> _Aim of the task_:
Print nothing but the lines below starting at the line that holds "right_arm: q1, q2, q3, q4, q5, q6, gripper" and ending at the line that holds "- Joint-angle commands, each", including both, each exactly as written.
···
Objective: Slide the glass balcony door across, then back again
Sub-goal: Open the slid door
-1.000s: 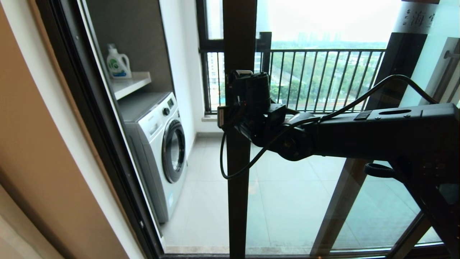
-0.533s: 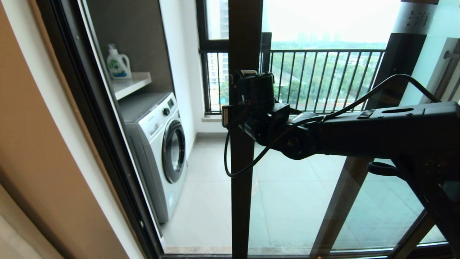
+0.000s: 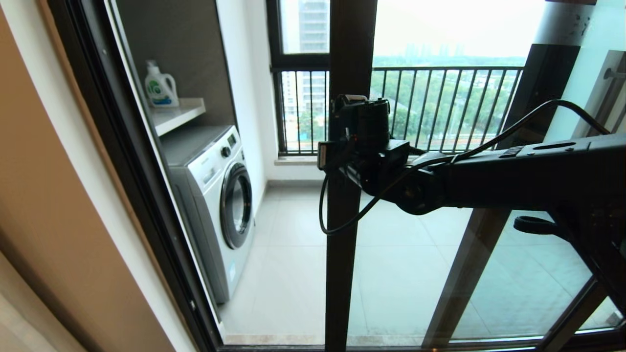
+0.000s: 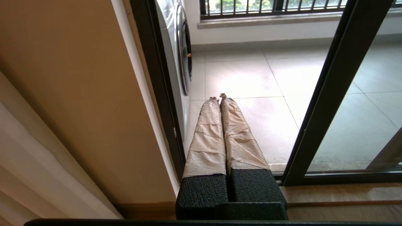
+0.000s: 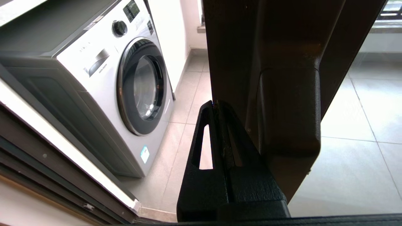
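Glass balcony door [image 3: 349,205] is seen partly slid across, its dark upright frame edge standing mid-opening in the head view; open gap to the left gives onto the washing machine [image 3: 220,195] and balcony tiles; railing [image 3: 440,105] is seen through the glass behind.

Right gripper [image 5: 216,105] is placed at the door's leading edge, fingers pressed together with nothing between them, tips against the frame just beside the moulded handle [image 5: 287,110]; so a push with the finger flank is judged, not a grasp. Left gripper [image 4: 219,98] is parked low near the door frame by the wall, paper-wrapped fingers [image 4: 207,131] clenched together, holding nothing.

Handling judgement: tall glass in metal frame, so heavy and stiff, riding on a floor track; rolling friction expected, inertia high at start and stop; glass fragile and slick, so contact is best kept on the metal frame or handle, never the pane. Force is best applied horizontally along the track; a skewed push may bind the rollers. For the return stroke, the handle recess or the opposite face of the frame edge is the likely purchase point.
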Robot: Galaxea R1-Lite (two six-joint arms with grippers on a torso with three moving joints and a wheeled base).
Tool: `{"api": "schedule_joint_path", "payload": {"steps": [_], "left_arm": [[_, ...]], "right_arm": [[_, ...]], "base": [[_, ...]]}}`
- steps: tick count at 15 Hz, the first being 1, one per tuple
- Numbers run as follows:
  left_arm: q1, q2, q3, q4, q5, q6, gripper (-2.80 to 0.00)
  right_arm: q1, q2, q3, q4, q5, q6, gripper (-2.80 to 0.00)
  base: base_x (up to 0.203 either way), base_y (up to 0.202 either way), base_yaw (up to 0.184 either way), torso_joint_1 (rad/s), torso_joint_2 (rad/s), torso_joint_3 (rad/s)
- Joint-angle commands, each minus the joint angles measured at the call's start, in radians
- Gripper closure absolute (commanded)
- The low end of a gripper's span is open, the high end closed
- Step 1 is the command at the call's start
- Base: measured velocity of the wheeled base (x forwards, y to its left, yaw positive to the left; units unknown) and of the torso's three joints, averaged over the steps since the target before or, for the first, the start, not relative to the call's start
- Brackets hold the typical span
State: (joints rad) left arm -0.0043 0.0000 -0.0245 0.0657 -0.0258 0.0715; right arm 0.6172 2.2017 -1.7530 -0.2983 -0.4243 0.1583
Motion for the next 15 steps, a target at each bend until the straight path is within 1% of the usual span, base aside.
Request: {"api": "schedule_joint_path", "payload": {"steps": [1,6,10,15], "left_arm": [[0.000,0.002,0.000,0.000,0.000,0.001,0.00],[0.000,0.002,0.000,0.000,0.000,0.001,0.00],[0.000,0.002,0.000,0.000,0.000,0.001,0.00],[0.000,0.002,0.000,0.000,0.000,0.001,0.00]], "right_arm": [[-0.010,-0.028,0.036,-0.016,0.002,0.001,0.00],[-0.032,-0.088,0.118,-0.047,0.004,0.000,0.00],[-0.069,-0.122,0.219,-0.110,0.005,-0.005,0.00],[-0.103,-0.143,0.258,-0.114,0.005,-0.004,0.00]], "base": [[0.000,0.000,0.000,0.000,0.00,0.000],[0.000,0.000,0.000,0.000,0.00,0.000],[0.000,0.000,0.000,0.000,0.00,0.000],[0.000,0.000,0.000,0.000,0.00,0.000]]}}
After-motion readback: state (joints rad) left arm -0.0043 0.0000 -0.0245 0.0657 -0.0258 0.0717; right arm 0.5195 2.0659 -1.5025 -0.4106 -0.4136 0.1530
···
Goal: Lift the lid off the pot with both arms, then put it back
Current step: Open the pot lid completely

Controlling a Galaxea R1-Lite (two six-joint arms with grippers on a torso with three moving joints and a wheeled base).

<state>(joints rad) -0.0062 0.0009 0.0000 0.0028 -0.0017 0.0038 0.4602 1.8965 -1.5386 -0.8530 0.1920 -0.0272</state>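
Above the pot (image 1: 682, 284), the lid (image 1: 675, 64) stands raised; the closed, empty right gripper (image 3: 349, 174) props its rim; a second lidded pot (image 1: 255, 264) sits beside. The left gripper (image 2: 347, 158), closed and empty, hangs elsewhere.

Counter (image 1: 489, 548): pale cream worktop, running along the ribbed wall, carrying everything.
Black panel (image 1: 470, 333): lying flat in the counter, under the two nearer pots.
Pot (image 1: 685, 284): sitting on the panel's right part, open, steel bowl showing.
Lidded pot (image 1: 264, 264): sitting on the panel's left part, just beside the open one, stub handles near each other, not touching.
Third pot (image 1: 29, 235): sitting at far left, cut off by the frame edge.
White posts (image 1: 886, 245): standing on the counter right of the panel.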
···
> _Exercise answer_:
  right_arm: q1, q2, q3, q4, q5, q6, gripper (-2.80 to 0.00)
  base: base_x (up to 0.203 either way), base_y (up to 0.202 either way), base_yaw (up to 0.184 either way), torso_joint_1 (rad/s), torso_joint_2 (rad/s), torso_joint_3 (rad/s)
- Joint-angle commands, each minus the joint angles measured at the call's start, in radians

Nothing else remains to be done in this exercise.